Random R commands everyone should know
I hate R with a passion! With the invention of iPython + Statsmodels + Pandas, or even Julia these days, it is becoming painfully obvious that it is the worst option of them all. The syntax sucks, there are 10 ways to do the same thing, and it isn’t scalable. Unfortunately, if you work in data science, it is still unavoidable a lot of statistical work is still done in R.

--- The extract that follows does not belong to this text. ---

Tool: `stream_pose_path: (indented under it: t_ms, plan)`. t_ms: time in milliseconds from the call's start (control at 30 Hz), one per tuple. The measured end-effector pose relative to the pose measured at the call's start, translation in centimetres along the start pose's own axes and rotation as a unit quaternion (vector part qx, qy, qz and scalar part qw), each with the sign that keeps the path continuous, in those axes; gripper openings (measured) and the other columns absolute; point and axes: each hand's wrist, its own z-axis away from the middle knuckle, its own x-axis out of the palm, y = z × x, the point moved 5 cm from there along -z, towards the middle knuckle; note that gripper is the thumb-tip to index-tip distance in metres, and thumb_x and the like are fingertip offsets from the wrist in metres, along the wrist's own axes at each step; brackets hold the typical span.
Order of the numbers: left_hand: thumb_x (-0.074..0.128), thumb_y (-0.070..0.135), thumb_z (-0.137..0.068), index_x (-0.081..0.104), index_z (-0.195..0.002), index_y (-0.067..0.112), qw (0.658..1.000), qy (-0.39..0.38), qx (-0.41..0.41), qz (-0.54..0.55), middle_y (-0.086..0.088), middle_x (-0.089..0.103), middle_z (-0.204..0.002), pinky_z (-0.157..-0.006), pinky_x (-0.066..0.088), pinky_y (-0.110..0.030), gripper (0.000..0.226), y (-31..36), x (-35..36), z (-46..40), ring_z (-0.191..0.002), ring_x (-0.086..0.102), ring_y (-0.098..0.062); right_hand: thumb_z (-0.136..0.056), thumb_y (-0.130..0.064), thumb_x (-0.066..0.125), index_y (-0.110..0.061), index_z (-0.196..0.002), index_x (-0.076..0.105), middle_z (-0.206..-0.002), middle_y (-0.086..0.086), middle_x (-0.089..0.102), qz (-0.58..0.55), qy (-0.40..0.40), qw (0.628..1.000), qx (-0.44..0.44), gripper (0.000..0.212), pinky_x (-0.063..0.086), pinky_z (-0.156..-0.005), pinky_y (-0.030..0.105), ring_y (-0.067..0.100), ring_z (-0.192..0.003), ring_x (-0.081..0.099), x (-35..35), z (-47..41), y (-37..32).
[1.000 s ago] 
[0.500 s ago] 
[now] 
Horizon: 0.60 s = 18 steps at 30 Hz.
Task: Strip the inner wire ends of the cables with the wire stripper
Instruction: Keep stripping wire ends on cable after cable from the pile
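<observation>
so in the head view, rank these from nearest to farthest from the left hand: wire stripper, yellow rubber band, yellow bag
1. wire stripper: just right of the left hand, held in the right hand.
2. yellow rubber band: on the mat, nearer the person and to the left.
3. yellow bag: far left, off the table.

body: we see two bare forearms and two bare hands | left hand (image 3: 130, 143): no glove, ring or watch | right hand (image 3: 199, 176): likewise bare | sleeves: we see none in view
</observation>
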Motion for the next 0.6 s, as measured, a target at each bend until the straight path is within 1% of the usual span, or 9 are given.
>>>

I dont think you need to learn the language fluently, but here are a series of commands that definitely will help you get by:
Install A Package
install.packages("ggplot2")
Changing your working directory
setwd("path/to/working/directory")
Run an R script
source("path/to/script.R")
Open plot window from within R script
dev.new()
bp <- boxplot(log(posts$all.count+1) ~ posts$post.hour,
col="lightblue",
xaxt="n",
pch=19,
xlab="Hour Of Day [0 is 12AM]",
ylab="log(Likes + Shares + Comments)",
main="Total Number Of Post Interactions vs Hour Of Day")
Reading data from a CSV
posts <- read.csv( '/path/to/file.csv', header=TRUE, strip.white=TRUE)
Converting a Data Frame Column From String to Date
df$date <- as.Date(df$date,format="%y/%m/%d")
Calculate the sum of multiple columns in a Data Frame
df$avg.interaction <- apply(df[,c(3,4,5)],1,sum,na.rm=TRUE)
Calculate the mean of multiple columns in a Data Frame
df$avg.interaction <- apply(df[,c(3,4,5)],1,mean,na.rm=TRUE)
Filtering A Data Frame Column On Upper + Lower Bounds
df$filtered <- df[posts$values<=upper_bound & posts$value>=lower_bound,]
String Concatenation
paste("Hello", " World")
Dump the Results of a Linear Regression
print(summary(lm(y ~ x),data=dataset)))
Number of Rows In A Dataframe
NROW(data)
Number of Columns In A Dataframe
NCOL(data)
Names of dataframe columns
names(data)
List all variables in the workspace
ls()